I made myself small and climbed into the compartment, closing the lid. As the latches clicked in place, and I lay there silently holding my breath, I imagined this was probably how it felt to be buried alive.

I didn't move a muscle, keeping my breath slow and even. Men's voices murmured as boots clomped through the doorway, then back out out again.

I must have laid there for twenty minutes, impersonating a dead man.

At last, the bootsteps and voices faded away.

Slowly, I fumbled around for some way to remove the lid. When I couldn't find one, I panicked, my heart rate jumping to an unsafe level.

That's when I heard Queen's Flash Gordon theme blaring in my ear.

The voices, had faded just moments ago, now resumed their original volume, boots tramping all around my compartment.

Well, I thought. So much for being buried alive.

The music had come from a round device that looked like a makeup compact. The thing had a lot of confusing buttons on it. I couldn't tell what was what. When I opened it, I found myself staring at a bearded brunette with a furry neck, in a round room with walls patterned like a purple rattlesnake. I guessed this to be some kind of video chat system.

The man sat

"David?" the man said a little too loudly.

I pressed my finger to my lips.

"Who are you?" he asked, but I just shushed him, pointing up.

I pantomimed being choked, shaking my head.

The man frowned, and I saw his hands doing something off screen.

A second later, words appeared on the screen next to his face.

Are you in danger?

I nodded.

Should I call emergency services?

I slowly shook my head.

Do you know how to use a Pelmobad?

I shook my head again.

Above me the men kept mumbling, stomping around, banging on the floor.

Where is David? said the message on the screen.

I'm not that good at pantomime. The only thing I could think of was spreading my fingers and putting them over my face, and the screen, like bars.

He's been attacked by an alien face hugger.

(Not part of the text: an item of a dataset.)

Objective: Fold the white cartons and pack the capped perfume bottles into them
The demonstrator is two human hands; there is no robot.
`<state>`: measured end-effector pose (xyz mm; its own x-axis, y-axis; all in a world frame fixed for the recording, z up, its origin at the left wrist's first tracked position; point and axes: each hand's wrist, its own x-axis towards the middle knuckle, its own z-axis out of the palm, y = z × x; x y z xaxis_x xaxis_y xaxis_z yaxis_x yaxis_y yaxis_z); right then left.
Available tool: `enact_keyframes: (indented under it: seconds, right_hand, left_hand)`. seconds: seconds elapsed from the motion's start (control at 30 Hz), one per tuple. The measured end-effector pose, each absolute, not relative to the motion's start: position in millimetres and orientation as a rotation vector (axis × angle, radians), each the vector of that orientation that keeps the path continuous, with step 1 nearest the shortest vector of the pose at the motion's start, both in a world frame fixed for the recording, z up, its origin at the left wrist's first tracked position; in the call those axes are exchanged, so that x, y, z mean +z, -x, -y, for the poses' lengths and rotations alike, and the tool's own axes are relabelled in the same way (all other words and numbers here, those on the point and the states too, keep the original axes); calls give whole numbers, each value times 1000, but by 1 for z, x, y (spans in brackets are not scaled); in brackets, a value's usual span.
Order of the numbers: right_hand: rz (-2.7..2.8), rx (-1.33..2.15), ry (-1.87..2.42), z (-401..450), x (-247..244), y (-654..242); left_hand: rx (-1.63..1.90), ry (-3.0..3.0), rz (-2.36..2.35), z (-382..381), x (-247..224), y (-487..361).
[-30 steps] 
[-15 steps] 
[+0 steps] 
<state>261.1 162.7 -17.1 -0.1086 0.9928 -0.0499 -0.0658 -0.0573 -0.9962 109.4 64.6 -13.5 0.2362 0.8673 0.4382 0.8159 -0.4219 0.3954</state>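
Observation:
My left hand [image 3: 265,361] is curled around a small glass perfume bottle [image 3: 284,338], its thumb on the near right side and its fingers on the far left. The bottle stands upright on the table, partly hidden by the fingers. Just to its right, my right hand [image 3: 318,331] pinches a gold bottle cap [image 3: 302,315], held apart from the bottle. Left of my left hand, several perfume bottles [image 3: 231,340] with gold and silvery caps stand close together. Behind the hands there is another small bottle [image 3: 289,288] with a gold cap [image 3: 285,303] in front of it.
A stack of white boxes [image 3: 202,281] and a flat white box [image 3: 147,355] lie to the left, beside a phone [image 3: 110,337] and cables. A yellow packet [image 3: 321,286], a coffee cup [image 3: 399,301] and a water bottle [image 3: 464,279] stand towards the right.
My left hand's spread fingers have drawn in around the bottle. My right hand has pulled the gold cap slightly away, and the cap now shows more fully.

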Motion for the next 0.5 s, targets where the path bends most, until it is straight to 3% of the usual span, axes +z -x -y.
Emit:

I gave him a nonverbal no.

He's in jail?

I nodded. Close enough.

What did he do?

I just sighed.

The noise above the compartment lessened somewhat. I guess they couldn't figure out the compartment.

One good thing about the device. It provided illumination. I could, for example, read the copy of The Sorcerer's Stone beside my head if I wanted.

I searched around in the clutter for something to get me out.

I found a gun. A real life firearm.

The moment my hand closed around the handle, I heard the man hissing, "Shit! Put that back!"

The boots above got agitated. I thought for sure I'd be discovered.

I mouthed no.

Where are your parents? said the text.

I shook my head.

The gun was empty. I didn't see any bullets.

Where are you? How did you get this Pelmobad?

I raised a finger to signal `one moment.'

The sounds faded once more.

I held the device to my mouth, whispering answers to his questions.

Then I waited for the boots to come back.

I heard Sarah scream, and the whole ship became silent.

I held back a sob. I couldn't have helped her if I wanted. I didn't even know how to get out of the compartment.

I waited a few more minutes, just to be safe, then spoke freely. "Who are you?"

"I'm Matt Gannon. You?"

I told him.

A gray faced woman appeared on the screen, nuzzling against his neck. Her body looked fuzzy too. "Who is this, wusudamuqegu?"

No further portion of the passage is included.